I've just learned that one of the significant downsides of ACBF is that, I've heard that encoding images as a base64 binary as intended in the specification tends to bloat the actual physical (on disk) size of the image by about 33%, which is not very economical. I can see now that if nothing else, I need to work out a better way of encoding the images that won't fuck up storage.

RobbWatershed commented 3 years ago

As I understand what it does, Hentoid will have to handle the display and formatting of text over text-free pictures. That clearly falls into the category of major updates, considering the amount of work needed to implement that.

What's more, correct me if I'm wrong, but you're asking for support for a format developed by one single guy in one single app that was abandoned in 2011 ?

LiftedStarfish commented 3 years ago

I was actually mistaken about that. He is developing it still, but it appears to be sporatic. Also, according to the webpage, there is a ACBF-Development-Team, but it only has two 'active' members, and the last time Kubik (the team owner/lead) made a revision to the repo was in January of this year, with the latest merge proposal (pull request) was in April, appearing to have. I think it's generous to say that it's dying.

I realize now that I'm asking something that's arguably impossible until the format itself has more active development. I think I'll just make a hard fork, work on improving it, and when I've got a format that actually works, I'll come back and open a new issue. A brief look at file-extension.info (which doesn't even list ACBF as a format) indicates to me that there still isn't a format or specification that has the kind of behavior that ACBF is supposed to. Until I do that though, I think this particular issue should be closed. If I do get my own fork up and running, and working the way that it should, it's gonna be a long time, when I've got more experience, and I'll likely have called it something else by then. I just hope I'll be able to have a bigger impact than Kubik did, and that the specification will be able to pass the bus test.

RobbWatershed commented 3 years ago

Agreed. Thanks for confirming 😄

And good luck on your project of improving ACBF !

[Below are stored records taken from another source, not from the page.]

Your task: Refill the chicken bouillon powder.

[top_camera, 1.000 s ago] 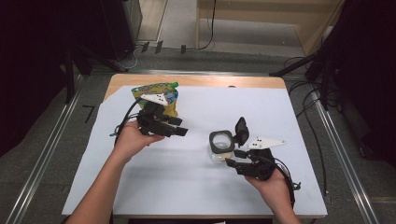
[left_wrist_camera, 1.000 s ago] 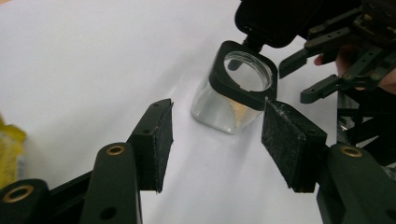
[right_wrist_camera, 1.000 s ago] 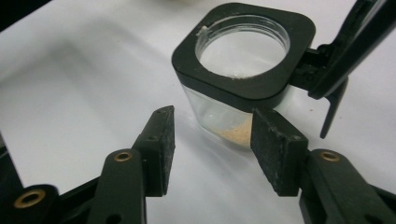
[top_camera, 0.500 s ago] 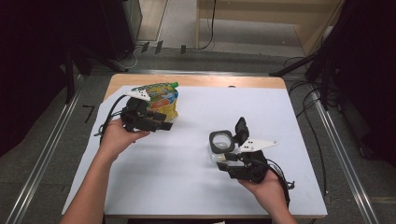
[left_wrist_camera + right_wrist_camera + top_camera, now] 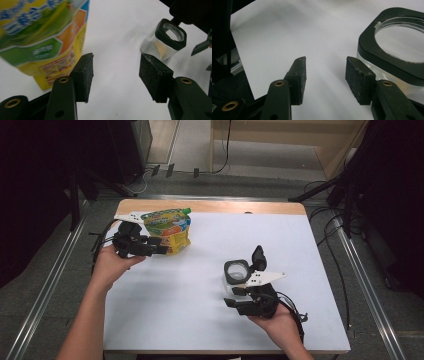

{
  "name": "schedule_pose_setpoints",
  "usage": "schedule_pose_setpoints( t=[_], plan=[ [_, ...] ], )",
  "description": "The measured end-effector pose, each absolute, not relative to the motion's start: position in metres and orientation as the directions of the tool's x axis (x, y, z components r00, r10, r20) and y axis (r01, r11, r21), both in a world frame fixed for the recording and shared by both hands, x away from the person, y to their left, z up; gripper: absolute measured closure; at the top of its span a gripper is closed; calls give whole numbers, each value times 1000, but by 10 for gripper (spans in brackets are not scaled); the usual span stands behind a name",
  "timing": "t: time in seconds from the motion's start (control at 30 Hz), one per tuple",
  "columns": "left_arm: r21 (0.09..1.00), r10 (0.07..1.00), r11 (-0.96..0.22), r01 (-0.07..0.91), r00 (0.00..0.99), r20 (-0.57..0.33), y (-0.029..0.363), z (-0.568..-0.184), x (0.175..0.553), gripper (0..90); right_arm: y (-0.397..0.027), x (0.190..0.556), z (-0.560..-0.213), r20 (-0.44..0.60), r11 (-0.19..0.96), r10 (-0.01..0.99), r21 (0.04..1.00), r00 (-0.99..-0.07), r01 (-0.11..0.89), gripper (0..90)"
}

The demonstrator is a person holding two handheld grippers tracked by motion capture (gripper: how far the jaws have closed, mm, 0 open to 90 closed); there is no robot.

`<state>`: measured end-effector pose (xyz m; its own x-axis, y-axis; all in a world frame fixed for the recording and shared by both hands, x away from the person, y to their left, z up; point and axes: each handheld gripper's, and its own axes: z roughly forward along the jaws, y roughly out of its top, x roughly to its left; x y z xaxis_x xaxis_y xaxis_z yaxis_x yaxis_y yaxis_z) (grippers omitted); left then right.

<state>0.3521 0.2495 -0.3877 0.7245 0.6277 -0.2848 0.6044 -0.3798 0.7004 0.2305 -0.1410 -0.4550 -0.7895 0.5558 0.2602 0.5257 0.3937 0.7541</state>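
While jaws gape, pouch [image 5: 42,37] beside left tool [image 5: 115,75].

Table sheet [image 5: 200,310] bright, even | surroundings dark | pouch [image 5: 37,32] blurred close-up | shadows soft

Snack pouch [image 5: 169,229]: yellow-green printed bag, green cap, standing just ahead of left gripper [image 5: 159,251], outside its open jaws. Glass jar [image 5: 235,274]: clear, black square collar, lidless, upright, just beside right gripper [image 5: 231,296] tips, not between the jaws.
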Motion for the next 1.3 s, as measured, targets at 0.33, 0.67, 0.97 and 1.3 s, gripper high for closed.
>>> schedule_pose_setpoints(
  t=[0.33,0.67,0.97,1.3],
  plan=[
    [699,684,-348,625,679,-266,279,-385,362,460,-138,230,-457,264,397,549,753,-793,525,527],
    [709,725,-325,625,646,-238,298,-384,377,456,-130,228,-459,261,406,539,753,-801,518,527],
    [712,711,-321,625,655,-255,279,-390,397,482,-124,229,-460,261,402,539,755,-801,517,525],
    [719,712,-313,621,654,-255,262,-395,406,617,-102,233,-467,261,427,514,749,-817,507,524]
  ],
)
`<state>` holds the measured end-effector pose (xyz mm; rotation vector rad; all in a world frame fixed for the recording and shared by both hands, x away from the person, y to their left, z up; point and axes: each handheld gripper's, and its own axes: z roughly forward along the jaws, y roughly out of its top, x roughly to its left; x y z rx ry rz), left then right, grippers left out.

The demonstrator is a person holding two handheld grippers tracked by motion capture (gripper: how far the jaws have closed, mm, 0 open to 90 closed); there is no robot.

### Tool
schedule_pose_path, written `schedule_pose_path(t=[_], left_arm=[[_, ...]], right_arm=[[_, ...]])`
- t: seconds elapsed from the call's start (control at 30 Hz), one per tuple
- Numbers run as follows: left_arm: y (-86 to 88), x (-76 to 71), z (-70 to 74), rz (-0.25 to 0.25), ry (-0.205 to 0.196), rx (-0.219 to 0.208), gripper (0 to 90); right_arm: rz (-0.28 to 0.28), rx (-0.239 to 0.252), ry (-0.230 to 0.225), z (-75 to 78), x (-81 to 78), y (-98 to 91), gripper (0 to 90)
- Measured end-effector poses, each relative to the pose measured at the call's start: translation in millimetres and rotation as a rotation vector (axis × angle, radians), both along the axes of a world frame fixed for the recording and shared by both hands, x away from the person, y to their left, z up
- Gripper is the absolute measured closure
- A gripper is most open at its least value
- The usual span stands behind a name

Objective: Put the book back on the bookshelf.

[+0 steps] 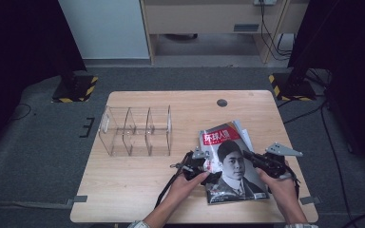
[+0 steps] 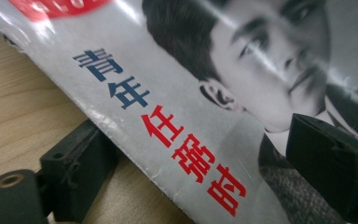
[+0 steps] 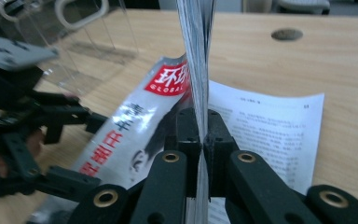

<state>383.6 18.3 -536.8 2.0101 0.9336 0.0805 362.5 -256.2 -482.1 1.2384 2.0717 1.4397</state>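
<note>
The right gripper [image 3: 200, 135] is pinching hard here, its two black jaws pressed together on a thin sheaf of pages that is standing up on edge between them, the page edges running straight up the right gripper view. From above, that right gripper [image 1: 254, 159] is sitting at the right-hand edge of the magazine [image 1: 230, 164], with the person's right hand [image 1: 281, 187] wrapping around it from behind.

Over on the other side, the left gripper [image 2: 205, 154] is standing spread wide, one jaw lying on the wood just under the magazine's [image 2: 205, 93] spine edge, the other resting over the glossy cover near the printed collar. So it is straddling the edge without closing on it. In the high view the left gripper [image 1: 204, 168] is meeting the magazine's left side, the left hand [image 1: 186, 184] behind it.

The magazine itself is lying on the near right part of the bench [image 1: 138, 190], cover up, red title band toward the far end, with loose white pages [image 3: 270, 126] fanning out beneath it on the right.

Further left, well apart from both grippers, a clear acrylic organizer [image 1: 135, 130] with several upright dividers is standing on the bench.
</note>
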Motion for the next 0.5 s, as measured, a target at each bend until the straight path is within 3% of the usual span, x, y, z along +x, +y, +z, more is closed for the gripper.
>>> schedule_pose_path(t=[0.17, 0.5], left_arm=[[-1.2, -2.5, 0.9, 0.016, -0.033, 0.045, 17.8], [1.9, -3.3, 1.4, 0.012, -0.051, 0.061, 31.8]], right_arm=[[-0.011, -0.088, 0.080, -19.5, 9.7, 5.0, 87.6], [0.002, -0.108, 0.119, -30.1, 11.6, 3.8, 87.4]])
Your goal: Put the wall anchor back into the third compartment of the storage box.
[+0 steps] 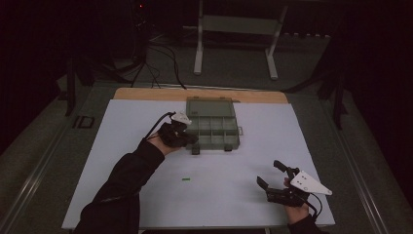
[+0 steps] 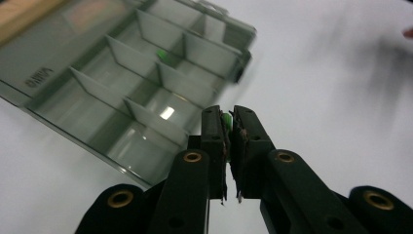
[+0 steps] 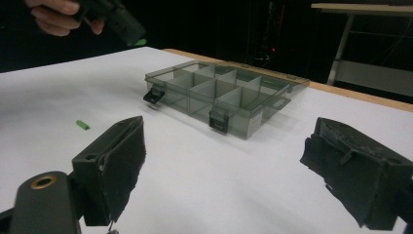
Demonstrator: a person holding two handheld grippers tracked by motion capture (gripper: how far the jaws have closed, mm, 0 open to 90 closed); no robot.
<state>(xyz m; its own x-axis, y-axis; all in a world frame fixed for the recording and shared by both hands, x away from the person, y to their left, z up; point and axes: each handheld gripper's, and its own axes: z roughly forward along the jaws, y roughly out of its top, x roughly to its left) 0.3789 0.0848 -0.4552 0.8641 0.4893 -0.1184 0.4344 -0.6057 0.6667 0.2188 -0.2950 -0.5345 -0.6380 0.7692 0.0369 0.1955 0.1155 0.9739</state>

LiftedStarfish commented 3 years ago

In the process of doing a significant amount of research, I've actually discovered that my understanding of file formats is actually severely lacking, and that the ACBF specification (and whatever derivative I had intended create and maintain), and specifically it's "put all of the data, including image data into an XML file" might actually be a terrible idea.

You see, up until now, my knowledge of container files (.mkv, .mp4, etc.) was very limited, and I thought that most files were either raw binary data, or something like a the ACBF (one file written in one language with all data contained within said file). This was horribly naive of me, as it is not correct. It turns out that most files formats are containerized to some degree. All of the OpenDocument files (odt, ods, etc.) are actually zip files containing a bunch of xml files and even other folders. Even Microsoft Office formats (.docx, etc) are actually based on those formats. Moreover, while the OpenDocument specification does allow for storing everything in a single XML file, it's excedingly rare because it isn't compressed.

HOWEVER, this is just one flaw that ACBF (I'll be calling my fork "true digital comic book", or TDCB) had. The guy who made it still had some really good ideas, and there is still little to no standardization for comic book meta info, so I'll still be working on expanding Kubik's ideas and standardizing metadata, while also keeping the data compressed. Also, while this does essentially make this just another kind of comic book archive, I won't be trying to modify the existing way that the .cbz format is used. Every reader capable of reading a .cbz file reads it a particular way, a way that my specification is not compatible with, so I'll instead be using my .tdcb extension for the sake of keeping .cbz files compatible with older or unmaintained readers. Also for vanity's sake.